## How to complete this task
If a line below contains "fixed", add it to your tally, then answer with the tally alone.

## Data provided

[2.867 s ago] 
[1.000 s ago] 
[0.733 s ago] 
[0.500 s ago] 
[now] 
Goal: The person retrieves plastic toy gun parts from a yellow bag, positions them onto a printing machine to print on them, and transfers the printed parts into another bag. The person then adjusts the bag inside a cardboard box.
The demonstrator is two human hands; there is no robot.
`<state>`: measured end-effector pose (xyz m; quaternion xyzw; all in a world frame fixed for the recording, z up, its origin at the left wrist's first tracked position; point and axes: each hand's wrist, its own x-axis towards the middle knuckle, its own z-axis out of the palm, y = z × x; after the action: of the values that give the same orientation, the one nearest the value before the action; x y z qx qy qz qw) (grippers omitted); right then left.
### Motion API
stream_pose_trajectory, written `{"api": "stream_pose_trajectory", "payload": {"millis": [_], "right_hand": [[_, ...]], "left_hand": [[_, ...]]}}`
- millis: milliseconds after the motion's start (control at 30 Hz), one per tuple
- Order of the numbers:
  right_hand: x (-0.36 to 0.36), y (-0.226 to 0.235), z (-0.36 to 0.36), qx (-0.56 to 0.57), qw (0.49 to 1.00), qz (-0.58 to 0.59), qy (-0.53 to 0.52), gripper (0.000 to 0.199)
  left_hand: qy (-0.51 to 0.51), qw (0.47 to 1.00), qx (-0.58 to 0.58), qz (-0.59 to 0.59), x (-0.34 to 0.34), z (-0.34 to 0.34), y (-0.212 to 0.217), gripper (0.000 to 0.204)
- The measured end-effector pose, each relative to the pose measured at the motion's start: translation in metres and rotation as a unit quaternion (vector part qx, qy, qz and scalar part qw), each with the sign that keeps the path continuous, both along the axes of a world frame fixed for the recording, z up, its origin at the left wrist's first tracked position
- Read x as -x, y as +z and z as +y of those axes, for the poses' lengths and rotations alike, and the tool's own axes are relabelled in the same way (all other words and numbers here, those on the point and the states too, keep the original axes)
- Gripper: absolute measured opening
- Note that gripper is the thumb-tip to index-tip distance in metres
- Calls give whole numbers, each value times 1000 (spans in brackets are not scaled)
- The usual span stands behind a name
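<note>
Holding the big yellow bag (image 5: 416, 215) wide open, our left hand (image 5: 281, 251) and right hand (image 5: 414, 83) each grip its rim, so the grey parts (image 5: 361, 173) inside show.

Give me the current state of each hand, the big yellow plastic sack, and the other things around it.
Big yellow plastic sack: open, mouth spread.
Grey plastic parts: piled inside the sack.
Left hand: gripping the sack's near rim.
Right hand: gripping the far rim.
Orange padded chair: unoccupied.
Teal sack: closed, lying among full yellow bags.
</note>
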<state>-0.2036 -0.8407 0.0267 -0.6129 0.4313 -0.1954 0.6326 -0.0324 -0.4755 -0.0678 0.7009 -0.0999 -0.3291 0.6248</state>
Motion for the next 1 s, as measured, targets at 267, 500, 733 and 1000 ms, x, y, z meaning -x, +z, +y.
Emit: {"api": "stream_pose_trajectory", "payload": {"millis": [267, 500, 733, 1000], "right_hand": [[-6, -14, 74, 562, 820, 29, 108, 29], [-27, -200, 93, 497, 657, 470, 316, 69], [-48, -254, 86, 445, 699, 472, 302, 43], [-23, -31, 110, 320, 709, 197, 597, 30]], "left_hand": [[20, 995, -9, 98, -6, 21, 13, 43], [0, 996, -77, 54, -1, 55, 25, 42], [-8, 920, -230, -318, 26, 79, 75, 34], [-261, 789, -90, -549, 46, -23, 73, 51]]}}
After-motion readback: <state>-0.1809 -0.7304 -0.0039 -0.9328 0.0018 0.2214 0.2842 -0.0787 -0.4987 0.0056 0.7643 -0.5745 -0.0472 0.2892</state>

## Written answer
2